The sausage has been produced in the Spiš region in eastern Slovakia for more than 100 years, the Nový Čas daily reported.
Although Spiš sausages have been considered an exclusive meat product for years, their recipe is no secret. "They are made from a combination of quality pork and beef. But the most important ingredient is, as usual, spice. In this case, it's paprika imported from Spain," said Marian Uzák, director of meat product manufacturer Mäsospiš.
As in the past, the mixture is stuffed into sheep intestines rather than into an artificial plastic casing.
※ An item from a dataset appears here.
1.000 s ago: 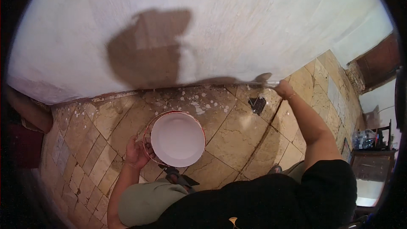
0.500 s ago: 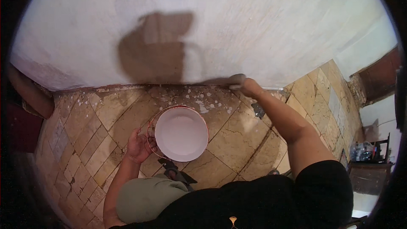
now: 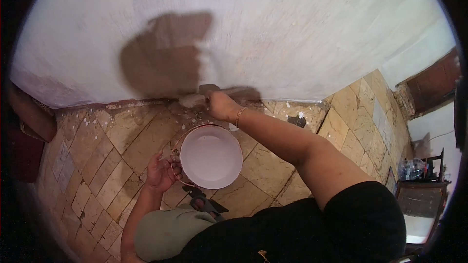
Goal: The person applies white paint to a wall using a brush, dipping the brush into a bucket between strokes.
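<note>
White inside, the red-edged bucket [image 3: 211,179] is gripped by the left hand [image 3: 161,173], the right hand [image 3: 223,106] clutching a blurred tool [image 3: 208,88].

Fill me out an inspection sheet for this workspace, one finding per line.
Surface: floor of tan tiles, with white spots near the wall's foot and a dark patch right of them.
Things: bucket, round, pale inside; whether it rests on the floor cannot be told.
Clutter: bottles on a dark cabinet, far right.
Left hand: at the bucket's left side; grip unclear.
Right hand: beyond the bucket, near the wall's foot; what it holds is unclear.
Cables: thin line at far right, perhaps one; too small to tell.
Surroundings: pale wall bearing a dark shadow.
</note>
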`<state>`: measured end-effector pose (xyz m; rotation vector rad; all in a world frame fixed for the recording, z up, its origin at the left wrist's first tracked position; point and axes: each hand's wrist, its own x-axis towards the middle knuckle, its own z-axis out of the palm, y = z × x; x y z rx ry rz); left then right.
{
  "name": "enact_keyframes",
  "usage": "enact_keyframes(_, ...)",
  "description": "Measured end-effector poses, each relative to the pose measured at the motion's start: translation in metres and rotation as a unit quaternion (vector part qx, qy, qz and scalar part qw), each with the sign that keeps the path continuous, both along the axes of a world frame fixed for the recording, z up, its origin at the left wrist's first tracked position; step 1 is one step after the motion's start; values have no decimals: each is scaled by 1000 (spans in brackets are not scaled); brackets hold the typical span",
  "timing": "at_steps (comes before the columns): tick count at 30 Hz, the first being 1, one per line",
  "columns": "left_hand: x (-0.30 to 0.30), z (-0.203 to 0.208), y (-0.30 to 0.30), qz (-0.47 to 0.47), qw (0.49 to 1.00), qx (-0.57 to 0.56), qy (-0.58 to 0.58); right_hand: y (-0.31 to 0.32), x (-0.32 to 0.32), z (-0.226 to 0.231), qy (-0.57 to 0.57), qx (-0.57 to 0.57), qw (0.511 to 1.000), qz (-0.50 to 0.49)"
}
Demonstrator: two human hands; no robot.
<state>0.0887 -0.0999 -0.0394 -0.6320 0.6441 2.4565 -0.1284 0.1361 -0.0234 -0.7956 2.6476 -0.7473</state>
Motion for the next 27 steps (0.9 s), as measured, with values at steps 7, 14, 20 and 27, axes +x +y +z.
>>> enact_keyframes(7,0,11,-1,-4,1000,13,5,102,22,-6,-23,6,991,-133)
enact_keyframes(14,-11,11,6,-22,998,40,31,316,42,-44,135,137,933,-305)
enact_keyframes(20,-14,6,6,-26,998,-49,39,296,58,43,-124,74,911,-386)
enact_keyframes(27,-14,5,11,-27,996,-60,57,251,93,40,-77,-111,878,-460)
The sausages are then smoked to give them their distinctive flavour.
In the period following the arrival of large retail food chains, Slovaks lost interest in the Spiš variety of sausages in preference for cheaper versions.
However, following bad experiences with cheap meat products and especially reports of tainted meat at supermarket chains, more and more people have returned to traditional brands.

Town faces financial collapse

THE SPA town of Dudince in central Slovakia's Banská Bystrica region could end up in the hands of receivers due to its accumulating debts, the Pravda daily reported.
The reason is the nearly Sk30 million (€790,000) that the town spent on a sewage treatment plant, and the Sk1.7 million in added costs each year.
"If we don't find a solution, all of us will feel it - the town, its citizens, and its business people. The sewage treatment plant has been operating for four years now. But we're stuck with a large debt that could ruin us. We could even end up in receivership for decades, and the town, instead of developing, would barely be able to scrape its way forward," Dudince Mayor Štefan Pokluda told the daily.
The town's representatives want to find a way to pay off the principal so the interest stops increasing. One option being considered is the sale of some of its assets or its shares in the spa.
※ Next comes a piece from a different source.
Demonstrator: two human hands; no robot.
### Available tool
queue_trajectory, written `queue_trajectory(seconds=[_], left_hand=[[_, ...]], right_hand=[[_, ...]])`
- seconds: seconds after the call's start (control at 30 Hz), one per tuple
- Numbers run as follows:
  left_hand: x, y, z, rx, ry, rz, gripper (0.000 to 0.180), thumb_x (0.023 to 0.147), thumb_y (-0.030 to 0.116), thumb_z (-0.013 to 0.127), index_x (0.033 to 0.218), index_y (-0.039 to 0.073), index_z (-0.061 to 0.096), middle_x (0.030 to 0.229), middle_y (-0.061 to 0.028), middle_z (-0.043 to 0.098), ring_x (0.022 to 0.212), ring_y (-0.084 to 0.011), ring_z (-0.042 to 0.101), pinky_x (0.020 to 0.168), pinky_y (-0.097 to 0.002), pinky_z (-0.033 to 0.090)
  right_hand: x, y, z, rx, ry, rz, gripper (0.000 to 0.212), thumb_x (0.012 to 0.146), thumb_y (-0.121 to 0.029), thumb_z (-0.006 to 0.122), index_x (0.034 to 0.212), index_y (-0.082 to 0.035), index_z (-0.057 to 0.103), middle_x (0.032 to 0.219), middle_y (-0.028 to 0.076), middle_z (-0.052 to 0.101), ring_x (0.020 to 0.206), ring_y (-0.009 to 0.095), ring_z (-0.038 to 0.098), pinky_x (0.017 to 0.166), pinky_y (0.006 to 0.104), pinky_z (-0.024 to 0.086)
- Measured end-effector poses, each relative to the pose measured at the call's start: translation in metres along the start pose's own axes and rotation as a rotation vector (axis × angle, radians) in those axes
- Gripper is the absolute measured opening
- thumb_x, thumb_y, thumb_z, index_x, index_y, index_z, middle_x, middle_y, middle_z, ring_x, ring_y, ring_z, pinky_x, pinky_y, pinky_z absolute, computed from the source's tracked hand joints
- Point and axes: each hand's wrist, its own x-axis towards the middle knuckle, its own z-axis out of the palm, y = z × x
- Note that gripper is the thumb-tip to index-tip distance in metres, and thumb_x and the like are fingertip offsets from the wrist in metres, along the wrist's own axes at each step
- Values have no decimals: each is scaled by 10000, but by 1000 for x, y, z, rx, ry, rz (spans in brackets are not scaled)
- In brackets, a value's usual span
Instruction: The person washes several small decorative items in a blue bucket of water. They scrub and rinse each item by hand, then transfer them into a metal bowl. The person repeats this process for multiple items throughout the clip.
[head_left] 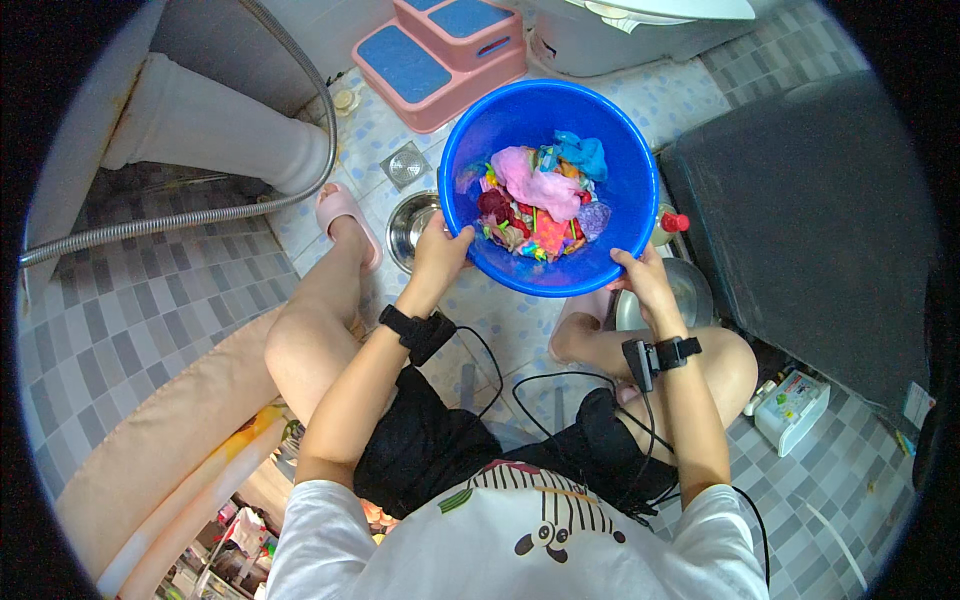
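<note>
Head view: left hand [441,250] and right hand [645,277] grip round blue basin [480,130] of colourful cloths [535,195].

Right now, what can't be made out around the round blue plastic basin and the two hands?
Head view:
- Left hand fingertips: hidden over the round blue plastic basin rim.
- Steel bowl: partly behind basin.
- Mixed colourful cloth items: too tangled to count.
- Right foot: under basin.
- Right hand: thumb hidden.

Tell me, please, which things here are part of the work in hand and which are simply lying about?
In hand:
left hand and right hand, gripping the blue basin
colourful small clothes inside it

Lying about:
pink step stool
steel bowl
shower hose
red-capped bottle
</note>
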Motion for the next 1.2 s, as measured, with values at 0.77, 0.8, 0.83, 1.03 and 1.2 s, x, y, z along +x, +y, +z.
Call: queue_trajectory(seconds=[0.77, 0.8, 0.83, 1.03, 1.2], left_hand=[[2, -41, 6, 4, 84, -34, 575, 903, 247, 678, 1234, -112, 374, 932, -222, 653, 771, -269, 684, 632, -314, 543], [-7, -33, 5, -80, 96, 33, 612, 906, 260, 680, 1252, -118, 346, 948, -231, 648, 771, -274, 682, 628, -305, 541], [-20, -25, -1, -87, 63, -44, 593, 900, 267, 686, 1260, -99, 390, 1106, -251, 614, 907, -292, 670, 757, -329, 545], [-116, 29, -15, 665, 207, 541, 518, 885, 272, 707, 1303, 37, 511, 1363, -211, 505, 1280, -278, 486, 1009, -396, 433], [-181, 31, 4, 328, -407, 438, 479, 851, 255, 731, 1283, 127, 567, 1407, -220, 472, 1378, -355, 381, 1130, -481, 299]], right_hand=[[18, 64, 4, -110, 126, 233, 773, 872, -371, 736, 1306, -93, 160, 1017, 181, 584, 843, 260, 661, 640, 387, 591], [14, 62, 5, -174, 220, 94, 757, 858, -375, 742, 1297, -58, 213, 1070, 208, 566, 904, 264, 641, 698, 406, 570], [10, 58, 8, -231, 316, -43, 745, 845, -380, 748, 1288, -23, 267, 1123, 234, 547, 965, 268, 621, 755, 425, 549], [-60, 4, 0, -943, 396, -597, 447, 806, -347, 776, 1114, -71, 606, 1273, 121, 532, 1125, 281, 551, 961, 368, 436], [-96, -24, 5, 68, -558, -133, 341, 916, -264, 673, 1193, -79, 598, 1116, 82, 649, 1055, 183, 598, 931, 375, 476]])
President attends Terchová International Folk Festival

SLOVAK President Ivan Gašparovič attended the 44th annual International Janošík Days folk festival in the northern Slovak village of Terchová on August 5.
"I'm very glad to meet more and more people on such occasions nearly every year, people who expect a programme in line with our traditions and national and folk art," Gašparovič said.
More than a thousand artists performed on four stages during the five-day festival.
As usual, the programme offered performances by traditional Slovak music groups and dance troupes, such as the renowned Lúčnica ensemble, as well as orchestras and symphonies.
Another feature since 1968 has been horse-drawn carriages escorted by musicians. Great attention is always given to Sunday's Holy Mass, which is devoted to the standard bearers of national folk traditions and arts.
According to legend, Slovak national hero Juraj Jánošík, popularly known as the "Slovak Robin Hood", was born in Terchová in the 17th century.

Sečovská Polianka
Polish car burns after accident at railway crossing

FOUR Polish citizens were involved in a car accident on the evening of July 30 on the road between the villages of Parchovany and Sečovská Polianka in eastern Slovakia's Trebišov district.
According to Košice regional police spokeswoman Jana Demjanovičová, the accident occurred after an Opel Vectra passed over a railway crossing and hit the signalling equipment.
The car burst into flames, but the passengers managed to scramble out in time.
All four passengers - two men and two women - were injured, and were treated in hospital in Trebišov.
The damage to the signalling equipment has been estimated at around Sk30,000 (€787). The cause of the accident is being investigated.